Love songs Sunday at Petaluma’s Cinnabar

Carolyn Bacon brings love of opera, Broadway, classics to Petaluma's Cinnabar Theater|

Carolyn Bacon is in love with love songs.

No stranger to the stage of Cinnabar Theater, she’s appeared there as recently as last June, playing Luisa in the classic musical “The Fantasticks,” and earlier in “My Way: A Tribute to Frank Sinatra,” in which she got to sing some of the most beautiful love songs ever written for the stage. Elsewhere, she’s sung opera, jazz, and classical compositions, and recently traveled to Germany, where she played Adele in Strauss’s “Die Fledermaus.”

“There’s just something about a love song that takes an audience to a place where their feelings are all alive and open,” she says. “So when I was asked to do a solo show at Cinnabar, it was pretty clear to me that it would have a lot of love songs in it. Anyone who knows me won’t be too surprised by that.”

That show, dubbed “My Foolish Heart,” takes place this weekend at Cinnabar, on Sunday, Nov. 18, at 7:30 p.m. What originally began with the thought of doing a small salon-style house concert focusing on standards from the great American songbook took a turn when the show’s planned location became unavailable. Since the theater itself was available that night, Bacon was asked to re-conceptualize the show, adding a bit more theatricality, and turning it into a full-on cabaret concert.

“It’s perfect, because the stage gives me more space to play with, but the theater is still small enough that it’s going to feel like a very intimate show,” says Bacon. “And the change of venue also allowed me to expand the show beyond just a few standards, into something much more widely themed. For a performer to get to design a show like this is something that everyone has in the back of their heads, but we’re usually just thinking about it, planning it out, dreaming about it, while waiting to be asked.”

To have the opportunity now, Bacon admits – and to include her fiancé Brian Fitzsousa as accompanist on piano and guitar – is more than just an exciting opportunity.

“It’s literally a dream come true,” she says.

With a name like “My Foolish Heart,” it’s fairly obvious that the event will include at least one of the two different songs with that title. In fact, it will include both of them.

“The better known “My Foolish Heart” is by Victor Young, and it’s been recorded by Tony Bennett and Frank Sinatra,” Bacon explains. “It’s a wonderful standard about being fooled by love, but also recognizing that maybe this time, it’s the real thing.
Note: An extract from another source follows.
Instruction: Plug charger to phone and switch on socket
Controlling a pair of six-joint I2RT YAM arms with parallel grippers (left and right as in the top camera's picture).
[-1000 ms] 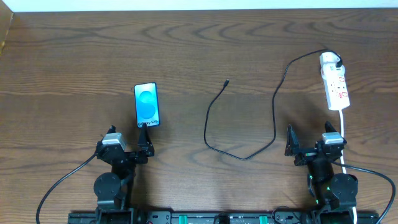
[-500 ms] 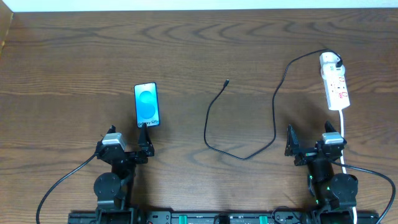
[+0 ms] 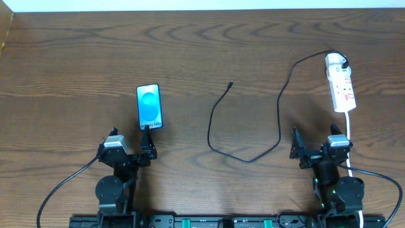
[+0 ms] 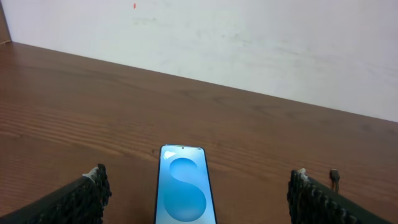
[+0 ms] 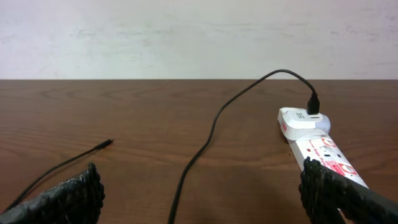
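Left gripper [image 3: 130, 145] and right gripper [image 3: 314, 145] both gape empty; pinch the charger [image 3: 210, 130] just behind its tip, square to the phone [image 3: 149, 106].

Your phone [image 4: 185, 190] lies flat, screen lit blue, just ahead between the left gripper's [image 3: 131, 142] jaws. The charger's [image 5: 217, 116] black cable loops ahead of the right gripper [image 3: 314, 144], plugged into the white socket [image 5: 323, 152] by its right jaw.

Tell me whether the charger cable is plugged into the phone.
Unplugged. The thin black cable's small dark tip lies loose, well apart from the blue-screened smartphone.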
And the other “My Foolish Heart,” also a standard, is by Kurt Weill, from the musical “One Touch of Venus,” about the statue of Venus coming to life. It’s a beautiful song, but thematically, it’s the exact opposite of the other, since it’s about how we intellectualize our feelings, refusing to trust our emotions when our mind is maybe saying something different.”
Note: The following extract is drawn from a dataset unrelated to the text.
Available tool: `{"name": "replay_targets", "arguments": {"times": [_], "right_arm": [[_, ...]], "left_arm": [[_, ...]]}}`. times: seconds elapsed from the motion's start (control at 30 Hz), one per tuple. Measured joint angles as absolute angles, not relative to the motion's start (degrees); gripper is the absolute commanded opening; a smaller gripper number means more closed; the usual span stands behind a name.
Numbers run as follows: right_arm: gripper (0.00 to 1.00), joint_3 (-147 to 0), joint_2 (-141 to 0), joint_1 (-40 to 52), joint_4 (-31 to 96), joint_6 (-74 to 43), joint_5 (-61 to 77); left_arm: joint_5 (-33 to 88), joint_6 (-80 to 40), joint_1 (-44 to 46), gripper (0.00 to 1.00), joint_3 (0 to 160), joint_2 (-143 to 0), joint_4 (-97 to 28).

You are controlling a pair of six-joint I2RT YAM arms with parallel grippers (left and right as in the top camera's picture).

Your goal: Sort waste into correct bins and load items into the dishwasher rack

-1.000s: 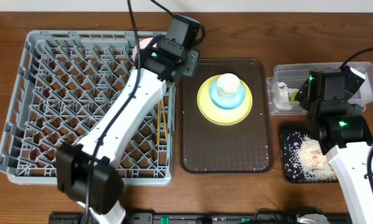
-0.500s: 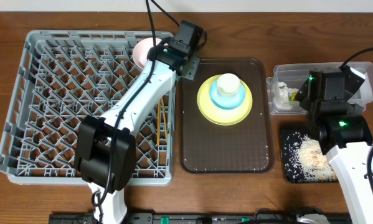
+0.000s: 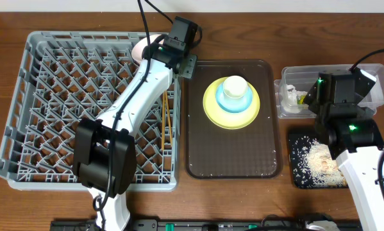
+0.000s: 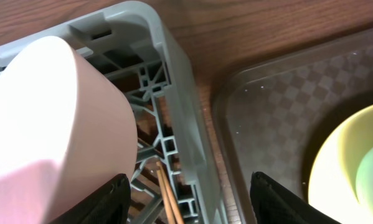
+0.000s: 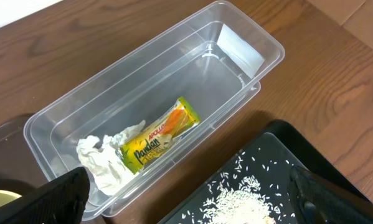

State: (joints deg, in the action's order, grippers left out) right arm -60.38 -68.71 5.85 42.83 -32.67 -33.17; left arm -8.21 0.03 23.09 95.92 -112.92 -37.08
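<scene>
Fingertips of the left gripper (image 4: 189, 196) appear only as two dark pads cut off by the lower edge of the left wrist view. They stand apart, and the gap between them shows rack wall and the ends of the chopsticks (image 4: 167, 199), not a held object. The white bowl (image 4: 49, 130) fills the left of that view, blurred and cropped, just beside the nearer pad; contact cannot be confirmed. It sits in the far right corner of the dishwasher rack (image 3: 31, 96), and overhead the arm covers most of it. The chopsticks lie in the rack along its right wall, partly under the arm. The right gripper (image 5: 189, 186) shows only two dark fingertips at the lower corners, spread wide with nothing between them. It hangs above the clear tub (image 5: 236, 56), which holds the snack wrapper (image 5: 158, 143) and the napkin (image 5: 102, 158), touching each other. Food scraps (image 5: 236, 205) lie in the black tray (image 5: 311, 155) beside the tub, cropped by the frame. Overhead, the right arm hides part of both bins. The blue cup (image 3: 234, 93) stands on the yellow plate (image 3: 214, 112) on the brown tray (image 3: 233, 154), between rack and bins. All rest on a dark wooden table (image 3: 288, 32); a pale strip past its far edge cannot be identified.
</scene>
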Motion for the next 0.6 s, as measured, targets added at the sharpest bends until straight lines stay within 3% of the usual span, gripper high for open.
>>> {"name": "replay_targets", "arguments": {"times": [0.6], "right_arm": [[0.99, -60.4, -68.7, 5.8, 42.8, -32.7, -33.2]], "left_arm": [[-7.9, 0.0, 23.5, 0.64, 95.9, -106.8, -37.1]]}}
The two songs, taken together, have inspired Bacon to think about all of the other love songs she’s encountered, and the various stages of love that they represent. Those stages fall between the extremes of Young’s onnocent song and the more world-weary view of Weill.
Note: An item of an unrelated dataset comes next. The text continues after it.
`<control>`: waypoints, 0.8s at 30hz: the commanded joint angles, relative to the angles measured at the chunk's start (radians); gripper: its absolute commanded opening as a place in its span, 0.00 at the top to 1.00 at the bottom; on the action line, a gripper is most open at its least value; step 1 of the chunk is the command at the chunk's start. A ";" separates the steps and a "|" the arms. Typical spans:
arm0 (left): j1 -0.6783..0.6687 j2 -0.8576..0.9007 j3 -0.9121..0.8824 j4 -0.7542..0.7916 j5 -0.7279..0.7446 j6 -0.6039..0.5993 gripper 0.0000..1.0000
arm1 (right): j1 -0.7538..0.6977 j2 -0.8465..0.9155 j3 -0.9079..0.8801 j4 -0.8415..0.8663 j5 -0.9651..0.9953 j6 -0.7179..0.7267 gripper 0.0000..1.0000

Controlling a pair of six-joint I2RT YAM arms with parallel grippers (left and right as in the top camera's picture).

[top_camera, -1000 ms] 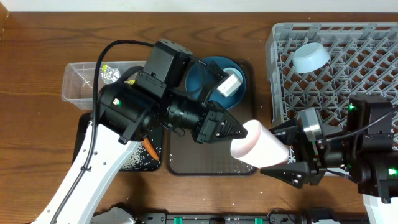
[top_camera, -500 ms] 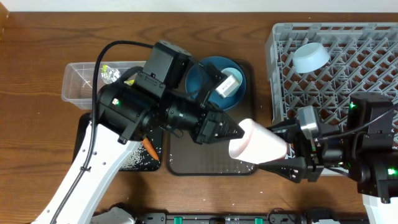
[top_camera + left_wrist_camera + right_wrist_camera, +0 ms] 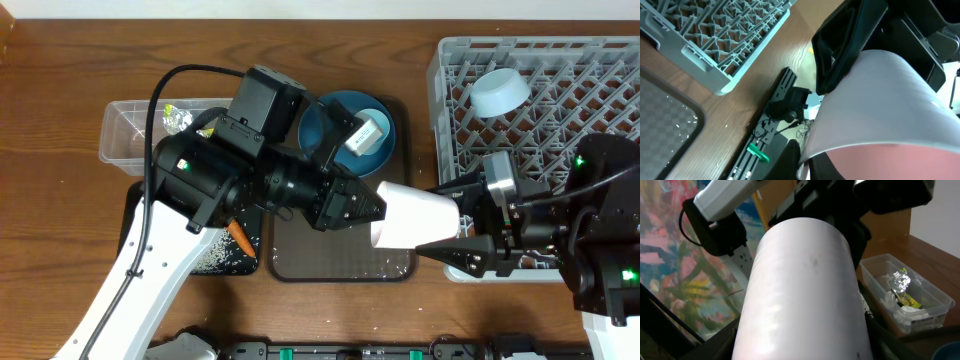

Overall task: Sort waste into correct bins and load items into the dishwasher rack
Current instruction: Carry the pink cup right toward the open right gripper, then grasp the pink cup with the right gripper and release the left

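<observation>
Pink-white, the cup [image 3: 415,218] hangs over the right edge of the brown tray [image 3: 320,262] with your right gripper [image 3: 438,222] clamped on its sides and your left gripper [image 3: 368,205] at its rim, hold unclear, so free the left before swinging to the rack [image 3: 580,60]; counted beyond: one carrot [image 3: 240,238], one plate [image 3: 322,125], one bowl [image 3: 500,92].

Overhead looks straight down on the table [image 3: 60,110]; wrist cameras face each other — both close on the pink-white cup [image 3: 415,217], shared by all.
</observation>
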State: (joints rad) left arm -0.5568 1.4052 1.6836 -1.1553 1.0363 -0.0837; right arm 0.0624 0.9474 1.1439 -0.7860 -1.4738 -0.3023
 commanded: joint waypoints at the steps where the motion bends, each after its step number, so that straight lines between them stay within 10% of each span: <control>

“Relationships do have stages, from giddiness to heartbreak, from hope to regret, or even just, you know, complicated, and there are songs that describe all of that,” Bacon laughs. “So in a way, this show is about how, when it comes to love, we are always negotiating our way between our head and our heart. It’s a theme that encompasses all the styles of music I love to sing, from opera and contemporary to pop music and Broadway.”

Bacon, who lives in San Francisco, holds a Masters in vocal performance from the San Francisco Conservatory, where she met Fitzsousa, currently on staff at the San Francisco Opera. The two will be relocating to New York City at the end of the year, so this weekend’s show could mark Bacon’s final appearance at Cinnabar, at least for a while.

‘I’ve loved living and working in the Bay Area, and I’ve loved performing at Cinnabar, which is such a special place, such a great community for a musician and an artist to get to work in,” she says. “But it’s time to go out and explore new opportunities. I’m very excited for this big adventure, and I do hope that someday, my path will bring me back to the stage at Cinnabar, where I’ve had such a great time, and learned so much. It’s been such a privilege, and with this show this weekend, I get to say goodbye and thank you in a really beautiful way.”